• _Exercise directions_:
Restate the data below word for word, and let no image into your version.

• _Dataset excerpt_:
----
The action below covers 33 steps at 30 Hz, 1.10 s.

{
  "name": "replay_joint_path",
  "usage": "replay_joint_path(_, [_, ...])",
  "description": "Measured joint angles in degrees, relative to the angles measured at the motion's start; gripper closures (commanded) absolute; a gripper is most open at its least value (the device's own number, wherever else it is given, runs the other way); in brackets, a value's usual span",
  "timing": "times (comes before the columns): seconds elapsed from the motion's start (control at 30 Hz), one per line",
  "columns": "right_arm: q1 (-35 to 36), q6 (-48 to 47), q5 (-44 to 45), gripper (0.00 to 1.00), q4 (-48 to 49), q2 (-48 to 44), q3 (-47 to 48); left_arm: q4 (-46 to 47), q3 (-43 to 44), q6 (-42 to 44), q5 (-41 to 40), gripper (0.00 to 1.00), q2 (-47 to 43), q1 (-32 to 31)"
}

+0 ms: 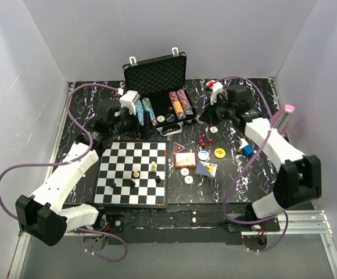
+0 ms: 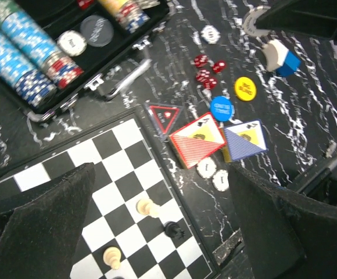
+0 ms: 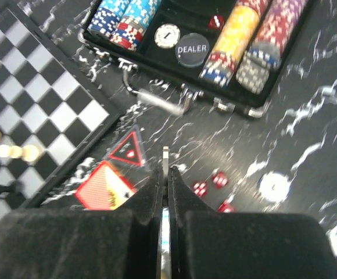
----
• _Reply to the exercise_:
The action below covers 33 steps at 30 Hz, 1.10 s.

{
  "name": "replay_joint_path",
  "usage": "replay_joint_path(_, [_, ...])",
  "description": "Measured joint angles in degrees, relative to the angles measured at the motion's start; gripper closures (commanded) absolute; a gripper is most open at its least value (the device's own number, wherever else it is given, runs the other way); in brackets, a value's usual span",
  "timing": "times (comes before the columns): seconds elapsed from the motion's start (control at 30 Hz), one per line",
  "columns": "right_arm: q1 (-35 to 36), q6 (-48 to 47), q5 (-44 to 45), gripper (0.00 to 1.00), q4 (-48 to 49), q2 (-48 to 44), q3 (-47 to 48); left_arm: q4 (-46 to 47), q3 (-43 to 44), q6 (-42 to 44), q5 (-41 to 40), gripper (0.00 to 1.00), q2 (-47 to 43), q1 (-32 to 31)"
}

+0 ms: 
+0 ms: 
+0 ms: 

Nothing else remains to be done in this exercise.